Amazon RDS will perform the upgrade during the next maintenance window. If you want the upgrade to be performed now, rather than waiting for the maintenance window, specify the --apply-immediately option. Warning: changing the DB Instance class requires a brief outage for your DB Instance."
RE: Outage Time: we have a SQL Server 2012 RDS Instance (1TB non IOPS drive), and going from an db.m1.xlarge to db.m3.xlarge (more CPU, less $$) incurred just over 4 minutes of downtime.
NOTE: We did the upgrade from the AWS console GUI and selected "Apply Immediately", but it was 10 minutes before the outage actually began. The RDS status indicated "Modifying" immediately after we initiated the update, and it stayed this way through the wait time and the outage time.
Hope this helps!
Greg
I just did an upgrade from a medium RDS instance to a large when we were hit with unexpected traffic (good, right? :) ). Since we have a multi-AZ instance, we were down for 2-3 minutes. In Amazon's documentation, they say that the downtime will be brief if you have a multi-AZ instance.
For anybody interested, we just modified an RDS instance (MySQL, 15 GB HD, rest of standard parameters) changing it from micro to small. The downtime period was 5 minutes.
RE: Outage Time: we have just upgraded postgresql 9.3 by immediately requesting following changes:
upgrading postgresql 9.3.3 to 9.3.6
instance resize from m3.large to m3.2xlarge
changing storage type to provisioned IOPS
extending storage from 200G to 500G (most expensive operation in terms of time)
It took us almost 5 hours to complete this whole operation. Database contains around 100G of data at moment of upgrade. You can monitor progress of your upgrade under Events section in RDS console. During upgrade RDS takes couple of backup snapshots, progress of those can be monitored under Snapsnots section.
We just did an upgrade from db.m3.large to db.m3.xlarge with 200GB of non-IOPS data running SQL Server 2012. The downtime was roughly 5 minutes.
Upgrading MySQL RDS from db.t2.small to db.t2.medium for 25G of data took 6 minutes.
On multi-az, there will be a failover, but otherwise it will be smooth.

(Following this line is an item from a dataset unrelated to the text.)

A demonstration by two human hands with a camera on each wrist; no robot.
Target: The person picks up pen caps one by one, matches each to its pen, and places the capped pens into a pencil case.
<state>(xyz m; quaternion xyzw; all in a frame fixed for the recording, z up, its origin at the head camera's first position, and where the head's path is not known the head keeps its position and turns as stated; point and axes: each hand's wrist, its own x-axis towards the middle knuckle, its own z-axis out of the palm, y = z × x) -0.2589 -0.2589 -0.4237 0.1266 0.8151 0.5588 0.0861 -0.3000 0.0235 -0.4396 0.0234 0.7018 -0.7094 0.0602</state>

Heres the timeline data from my most recent db instance type downgrade from r3.4xlarge to r3.2xlarge on a Multi-Az configured Postgres 9.3 with 3TB of disk( actual data is only ~800G)
time (utc-8) event
Mar 11 10:28 AM Finished applying modification to DB instance class
Mar 11 10:09 AM Multi-AZ instance failover completed
Mar 11 10:08 AM DB instance restarted
Mar 11 10:08 AM Multi-AZ instance failover started
We had a Alter statement for a big table( around 53 million records) , and it was not able to complete the operation.

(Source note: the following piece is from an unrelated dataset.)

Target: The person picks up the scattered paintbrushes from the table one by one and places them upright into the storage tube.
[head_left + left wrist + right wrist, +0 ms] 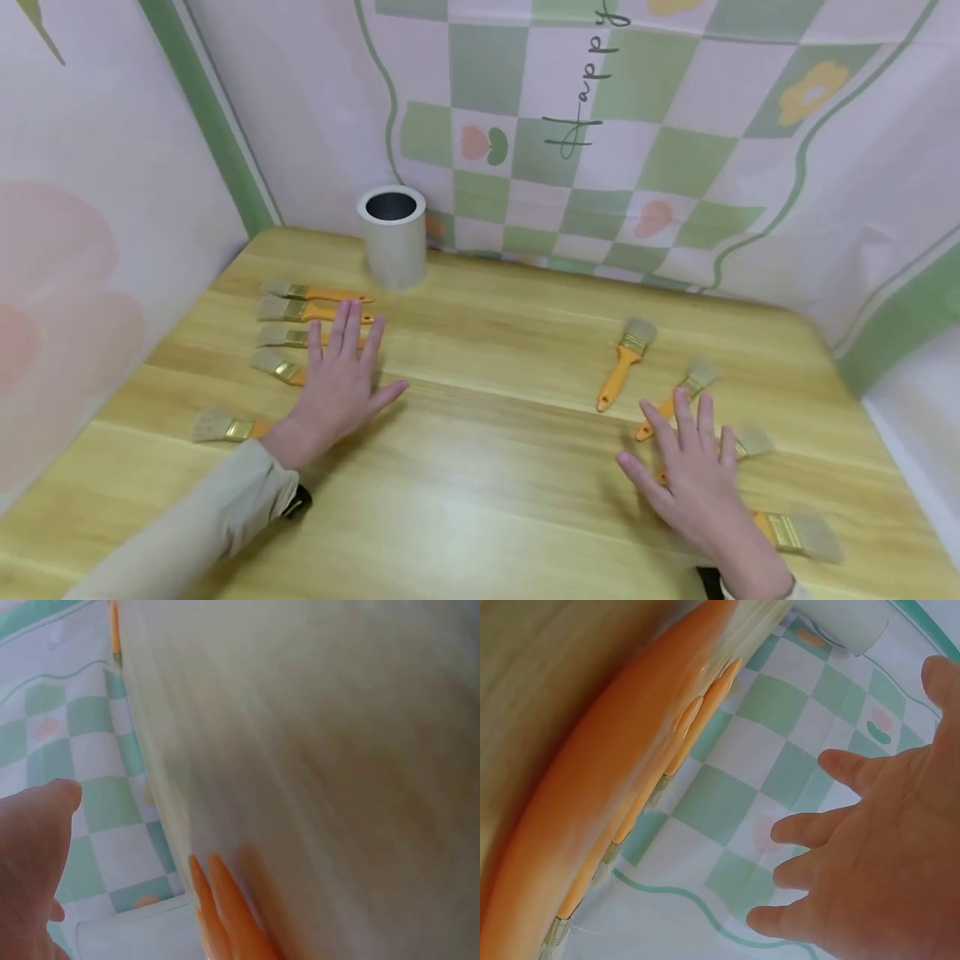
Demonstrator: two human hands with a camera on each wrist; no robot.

The existing size usage was 48GB.
We decided to increase the allocated Storage in AWS - RDS Instance
The whole Operation took 2 hours to complete
MYSQL
db.r3.8xlarge
from 100G to 200G
The Alter statement took around 40 min but it worked.
Yes, they're upgradable. Upgraded RDS instance from SQL Server 2008 to SQL Server 2012 for instance size of about 36 GB, class db-m1-small, storage 200 GB and with no IOPS or Multi AZ. There was no downtime, this process barely took 10 minutes.